--- WHAT IS BEING ASKED ---
Line by line, the data below should be set down unchanged, with images excluded.
######
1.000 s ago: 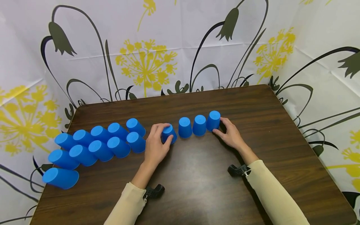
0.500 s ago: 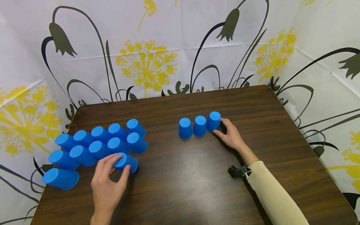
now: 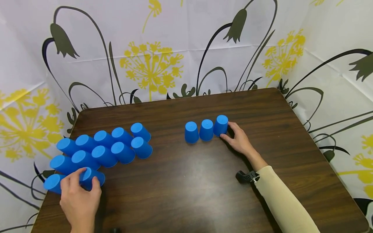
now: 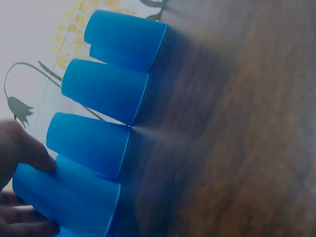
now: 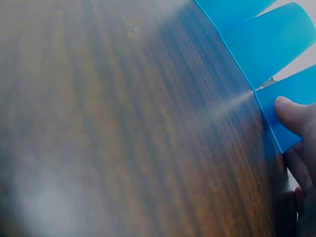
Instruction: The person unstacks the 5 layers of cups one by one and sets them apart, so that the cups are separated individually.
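My left hand [image 3: 79, 197] grips an upside-down blue plastic cup [image 3: 94, 178] between thumb and fingers, beside the front-left cup [image 3: 53, 183], which it partly covers. In the left wrist view, the thumb and fingertips lie on opposite sides of that gripped cup [image 4: 74, 197], with a line of further cups beyond. My right hand [image 3: 240, 140] holds the rightmost cup [image 3: 220, 125] of a short row of three, all mouth down, its thumb at the near side and fingers round the right. The thumb also shows against that cup [image 5: 271, 113] in the right wrist view.
Two slanting rows of upside-down blue cups [image 3: 104, 156] stand on the left part of the dark wooden table [image 3: 189, 194]. The other two cups of the right row [image 3: 191, 132] stand close together. A flower-patterned cloth [image 3: 186, 38] hangs behind the table.
My left hand has carried a cup from the left end of the right-hand row across to the front left, beside the nearest cup there. The right hand has stayed on its cup.
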The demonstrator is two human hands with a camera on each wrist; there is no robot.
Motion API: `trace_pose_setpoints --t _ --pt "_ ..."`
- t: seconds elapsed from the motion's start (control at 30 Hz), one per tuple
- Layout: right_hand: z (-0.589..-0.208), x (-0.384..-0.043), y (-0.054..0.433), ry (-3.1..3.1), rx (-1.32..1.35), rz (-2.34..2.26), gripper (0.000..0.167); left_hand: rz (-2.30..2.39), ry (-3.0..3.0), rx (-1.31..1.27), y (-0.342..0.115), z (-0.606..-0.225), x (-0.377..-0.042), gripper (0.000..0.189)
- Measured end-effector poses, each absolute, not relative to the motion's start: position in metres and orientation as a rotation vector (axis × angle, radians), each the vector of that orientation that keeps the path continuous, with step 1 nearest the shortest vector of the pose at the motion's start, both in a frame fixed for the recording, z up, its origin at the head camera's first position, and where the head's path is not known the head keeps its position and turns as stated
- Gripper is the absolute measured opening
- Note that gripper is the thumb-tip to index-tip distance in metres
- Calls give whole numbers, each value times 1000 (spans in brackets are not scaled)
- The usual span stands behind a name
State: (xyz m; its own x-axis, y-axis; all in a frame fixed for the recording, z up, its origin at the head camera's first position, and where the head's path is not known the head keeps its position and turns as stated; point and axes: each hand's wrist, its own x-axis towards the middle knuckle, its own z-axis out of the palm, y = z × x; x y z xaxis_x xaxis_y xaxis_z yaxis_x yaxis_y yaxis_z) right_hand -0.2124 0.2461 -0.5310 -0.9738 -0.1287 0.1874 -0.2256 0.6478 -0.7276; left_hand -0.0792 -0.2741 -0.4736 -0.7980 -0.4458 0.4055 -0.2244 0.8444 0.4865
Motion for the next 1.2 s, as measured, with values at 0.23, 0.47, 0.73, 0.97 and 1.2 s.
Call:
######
--- THE ANSWER ---
1.000 s ago: 
0.500 s ago: 
now: 
now: 
now: 
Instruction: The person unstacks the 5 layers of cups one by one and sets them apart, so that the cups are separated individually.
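My left hand [image 3: 79, 197] grips an upside-down blue plastic cup [image 3: 94, 178] between thumb and fingers, beside the front-left cup [image 3: 53, 183], which it partly covers. In the left wrist view, the thumb and fingertips lie on opposite sides of that gripped cup [image 4: 74, 197], with a line of further cups beyond. My right hand [image 3: 240, 140] holds the rightmost cup [image 3: 220, 125] of a short row of three, all mouth down, its thumb at the near side and fingers round the right. The thumb also shows against that cup [image 5: 271, 113] in the right wrist view.
Two slanting rows of upside-down blue cups [image 3: 104, 156] stand on the left part of the dark wooden table [image 3: 189, 194]. The other two cups of the right row [image 3: 191, 132] stand close together. A flower-patterned cloth [image 3: 186, 38] hangs behind the table.
My left hand has carried a cup from the left end of the right-hand row across to the front left, beside the nearest cup there. The right hand has stayed on its cup.
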The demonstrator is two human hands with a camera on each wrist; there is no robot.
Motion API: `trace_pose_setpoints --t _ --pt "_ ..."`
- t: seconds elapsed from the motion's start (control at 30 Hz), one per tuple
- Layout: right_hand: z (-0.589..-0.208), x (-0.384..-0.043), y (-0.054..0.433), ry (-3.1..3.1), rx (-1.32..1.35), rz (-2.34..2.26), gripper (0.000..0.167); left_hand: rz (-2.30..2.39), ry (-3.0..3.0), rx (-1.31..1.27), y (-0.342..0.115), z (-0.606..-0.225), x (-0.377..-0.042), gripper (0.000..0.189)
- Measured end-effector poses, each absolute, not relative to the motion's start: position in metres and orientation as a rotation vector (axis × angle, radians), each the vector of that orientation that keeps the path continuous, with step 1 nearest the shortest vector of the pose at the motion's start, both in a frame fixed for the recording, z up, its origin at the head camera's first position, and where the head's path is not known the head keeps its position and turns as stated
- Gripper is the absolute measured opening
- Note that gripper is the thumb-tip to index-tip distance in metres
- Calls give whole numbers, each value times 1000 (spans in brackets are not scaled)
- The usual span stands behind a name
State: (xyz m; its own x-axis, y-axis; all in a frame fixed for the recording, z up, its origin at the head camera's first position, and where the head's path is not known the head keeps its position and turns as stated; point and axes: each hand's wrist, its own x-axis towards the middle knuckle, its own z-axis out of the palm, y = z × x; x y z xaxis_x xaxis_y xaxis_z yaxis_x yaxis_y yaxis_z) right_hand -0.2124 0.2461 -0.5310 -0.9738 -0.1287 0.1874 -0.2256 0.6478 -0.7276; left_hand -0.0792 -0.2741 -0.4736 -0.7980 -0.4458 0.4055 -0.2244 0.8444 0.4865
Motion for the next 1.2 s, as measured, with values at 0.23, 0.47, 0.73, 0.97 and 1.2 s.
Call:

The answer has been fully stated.